## Exercise prompt
Please report how many lines of the data include the word "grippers", with the number as the entire reply.

Stored entries:

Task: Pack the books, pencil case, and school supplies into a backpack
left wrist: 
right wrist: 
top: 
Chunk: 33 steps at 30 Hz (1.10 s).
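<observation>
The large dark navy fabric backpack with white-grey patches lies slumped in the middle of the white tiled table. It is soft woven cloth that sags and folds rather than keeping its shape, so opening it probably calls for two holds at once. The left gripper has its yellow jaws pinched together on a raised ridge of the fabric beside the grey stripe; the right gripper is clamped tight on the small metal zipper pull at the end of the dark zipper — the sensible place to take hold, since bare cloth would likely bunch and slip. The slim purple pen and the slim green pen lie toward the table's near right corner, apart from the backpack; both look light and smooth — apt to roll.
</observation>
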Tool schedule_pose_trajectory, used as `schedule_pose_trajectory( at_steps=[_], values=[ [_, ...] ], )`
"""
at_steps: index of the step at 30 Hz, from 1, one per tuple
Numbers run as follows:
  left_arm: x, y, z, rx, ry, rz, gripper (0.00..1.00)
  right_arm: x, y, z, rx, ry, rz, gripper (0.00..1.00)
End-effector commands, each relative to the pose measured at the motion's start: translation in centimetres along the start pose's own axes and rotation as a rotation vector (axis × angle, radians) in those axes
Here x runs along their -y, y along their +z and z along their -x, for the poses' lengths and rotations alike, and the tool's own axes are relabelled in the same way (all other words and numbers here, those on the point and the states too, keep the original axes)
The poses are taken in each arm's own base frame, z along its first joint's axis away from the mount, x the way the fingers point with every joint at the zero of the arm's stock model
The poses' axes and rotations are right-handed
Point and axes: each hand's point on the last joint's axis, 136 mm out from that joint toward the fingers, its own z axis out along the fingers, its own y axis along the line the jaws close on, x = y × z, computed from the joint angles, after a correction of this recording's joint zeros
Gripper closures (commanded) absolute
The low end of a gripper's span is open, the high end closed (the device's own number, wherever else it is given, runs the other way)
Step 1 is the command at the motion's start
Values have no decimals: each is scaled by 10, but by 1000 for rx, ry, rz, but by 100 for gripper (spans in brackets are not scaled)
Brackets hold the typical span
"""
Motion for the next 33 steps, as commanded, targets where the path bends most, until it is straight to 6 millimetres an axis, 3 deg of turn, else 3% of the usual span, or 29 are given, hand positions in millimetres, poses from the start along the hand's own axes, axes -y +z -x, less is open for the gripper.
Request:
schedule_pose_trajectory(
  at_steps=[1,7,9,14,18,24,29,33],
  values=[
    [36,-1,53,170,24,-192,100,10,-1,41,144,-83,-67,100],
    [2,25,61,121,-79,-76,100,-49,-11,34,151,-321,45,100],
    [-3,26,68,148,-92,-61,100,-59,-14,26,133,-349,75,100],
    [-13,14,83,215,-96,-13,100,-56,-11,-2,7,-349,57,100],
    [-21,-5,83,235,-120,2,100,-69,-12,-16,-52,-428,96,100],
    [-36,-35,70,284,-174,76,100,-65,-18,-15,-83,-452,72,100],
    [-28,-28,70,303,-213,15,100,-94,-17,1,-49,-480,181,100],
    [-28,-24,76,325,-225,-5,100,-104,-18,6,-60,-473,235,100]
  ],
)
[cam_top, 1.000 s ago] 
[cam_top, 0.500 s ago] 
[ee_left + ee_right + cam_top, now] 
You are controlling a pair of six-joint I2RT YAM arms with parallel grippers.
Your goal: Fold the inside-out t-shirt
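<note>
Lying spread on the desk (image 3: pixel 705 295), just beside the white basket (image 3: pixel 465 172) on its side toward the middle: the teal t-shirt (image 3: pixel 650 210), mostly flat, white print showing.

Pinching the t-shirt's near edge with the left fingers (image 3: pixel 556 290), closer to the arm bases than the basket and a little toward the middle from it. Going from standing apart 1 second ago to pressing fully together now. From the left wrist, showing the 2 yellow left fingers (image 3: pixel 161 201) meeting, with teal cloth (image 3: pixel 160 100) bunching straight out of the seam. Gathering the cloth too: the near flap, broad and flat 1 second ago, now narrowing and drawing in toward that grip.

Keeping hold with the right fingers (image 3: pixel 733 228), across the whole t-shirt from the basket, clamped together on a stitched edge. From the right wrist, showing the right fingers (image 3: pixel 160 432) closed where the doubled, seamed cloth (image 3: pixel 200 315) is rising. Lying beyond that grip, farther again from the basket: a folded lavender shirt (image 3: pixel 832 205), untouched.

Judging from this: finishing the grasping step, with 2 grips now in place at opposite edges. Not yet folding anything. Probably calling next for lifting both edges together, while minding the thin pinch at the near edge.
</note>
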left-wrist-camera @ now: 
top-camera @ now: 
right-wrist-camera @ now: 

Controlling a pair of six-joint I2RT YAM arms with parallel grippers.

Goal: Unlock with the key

## Expected output
2